Dr. Eisemann continues, “With female to male transgender patients, we basically do the total mastectomy with a free nipple graft. So, we do a number of procedures for the patients. Mastectomies are basically what we do for breast cancer. But they have to have the right criteria and meet certain standards.”

Dr. Eisemann has been doing these kinds of surgeries for more than 10 years and each procedure takes a certain amount of time, he says, depending on the type of surgeries. Some procedures can take hours, with some taking up to three hours or more. The cost depends on the surgery.

“It would be the same cost for a patient who is not transgender,” Dr. Eisemann says. “Plastic surgery can range from several thousands of dollars to $10,000 or $20,000. It just depends on the surgery and how many surgeries are done. Two or three surgeries can be done at a time, especially in the face if you’re doing nasal, forehead, or neck surgery.”

Dr. Eisemann says even though he operates on many transgender patients, he doesn’t really know if it’s because more transgender people are starting to become more open about them.

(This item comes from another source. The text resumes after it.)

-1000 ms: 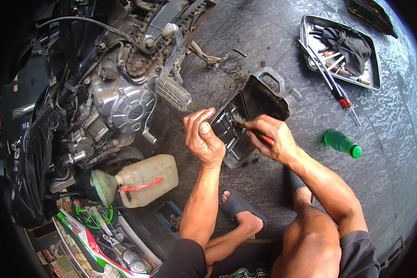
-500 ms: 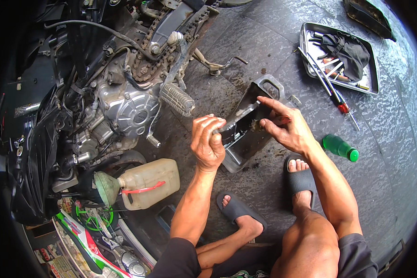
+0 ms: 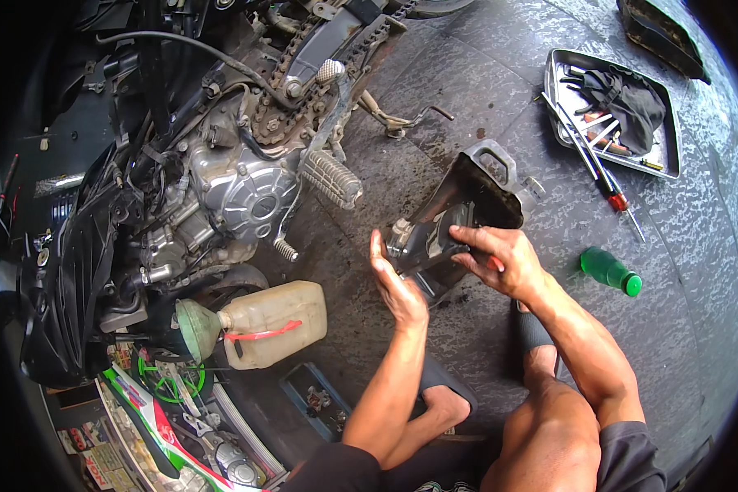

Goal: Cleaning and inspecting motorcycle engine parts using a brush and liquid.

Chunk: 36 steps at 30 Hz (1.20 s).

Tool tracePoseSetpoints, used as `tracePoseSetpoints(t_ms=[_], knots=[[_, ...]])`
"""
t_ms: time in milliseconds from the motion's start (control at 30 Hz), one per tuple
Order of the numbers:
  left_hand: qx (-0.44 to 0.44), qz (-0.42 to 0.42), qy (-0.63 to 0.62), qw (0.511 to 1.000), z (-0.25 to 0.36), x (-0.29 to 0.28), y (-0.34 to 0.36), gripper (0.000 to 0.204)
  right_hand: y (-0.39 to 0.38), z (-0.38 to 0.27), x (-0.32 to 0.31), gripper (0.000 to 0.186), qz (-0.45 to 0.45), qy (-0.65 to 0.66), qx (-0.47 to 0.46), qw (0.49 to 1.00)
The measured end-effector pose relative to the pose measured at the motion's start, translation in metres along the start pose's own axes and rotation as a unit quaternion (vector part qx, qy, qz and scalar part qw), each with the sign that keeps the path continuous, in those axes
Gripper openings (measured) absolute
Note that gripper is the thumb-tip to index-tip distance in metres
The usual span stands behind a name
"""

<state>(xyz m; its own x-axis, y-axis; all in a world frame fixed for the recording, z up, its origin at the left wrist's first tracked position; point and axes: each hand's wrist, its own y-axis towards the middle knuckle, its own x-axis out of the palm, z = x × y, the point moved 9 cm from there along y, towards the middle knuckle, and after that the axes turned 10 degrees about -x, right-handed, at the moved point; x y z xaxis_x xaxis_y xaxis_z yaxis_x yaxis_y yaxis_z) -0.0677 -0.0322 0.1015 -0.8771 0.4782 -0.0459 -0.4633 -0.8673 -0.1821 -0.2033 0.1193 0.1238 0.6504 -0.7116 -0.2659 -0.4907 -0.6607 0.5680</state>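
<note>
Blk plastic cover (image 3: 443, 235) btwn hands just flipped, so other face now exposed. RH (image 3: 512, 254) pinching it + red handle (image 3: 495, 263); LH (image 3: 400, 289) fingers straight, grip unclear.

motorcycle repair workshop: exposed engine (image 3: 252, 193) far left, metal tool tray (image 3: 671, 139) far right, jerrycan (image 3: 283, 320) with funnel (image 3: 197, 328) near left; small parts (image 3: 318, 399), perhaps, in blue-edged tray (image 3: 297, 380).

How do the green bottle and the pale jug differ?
Size: the bottle is much smaller than the jug.
Colour: the bottle is vivid green; the jug is cloudy beige with a red strip.
Top: the bottle is capped; the jug has a funnel at its mouth.
Shared: neither is held.
</note>
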Motion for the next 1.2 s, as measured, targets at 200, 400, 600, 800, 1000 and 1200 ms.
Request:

“I have witnessed doing a lot of these surgeries, but that’s just a function of what I do,” Eisemann explains. “It doesn’t necessarily mean there is an increase of patients, or it doesn’t mean there is an increase of surgeries being done. The patients do come into my office for a referral, and I certainly do see many patients. There are even some cases where insurance will even cover the procedures. It’s happened in the past, so that may encourage more people to have it done, or otherwise they wouldn’t because of the cost.”

According to Dr. Eisemann, he believes doctors who do transsexual surgeries are becoming more accepting of transgenders.

“To my expense, the patients have been very grateful, and appreciative,” explains Eisemann. “I think doctors are being more accepting to the surgery. Transsexuals are being identified now as a pathological disorder. I think it’s more recognized as a gender identity problem. So having these surgeries done to them certainly helps a great deal.”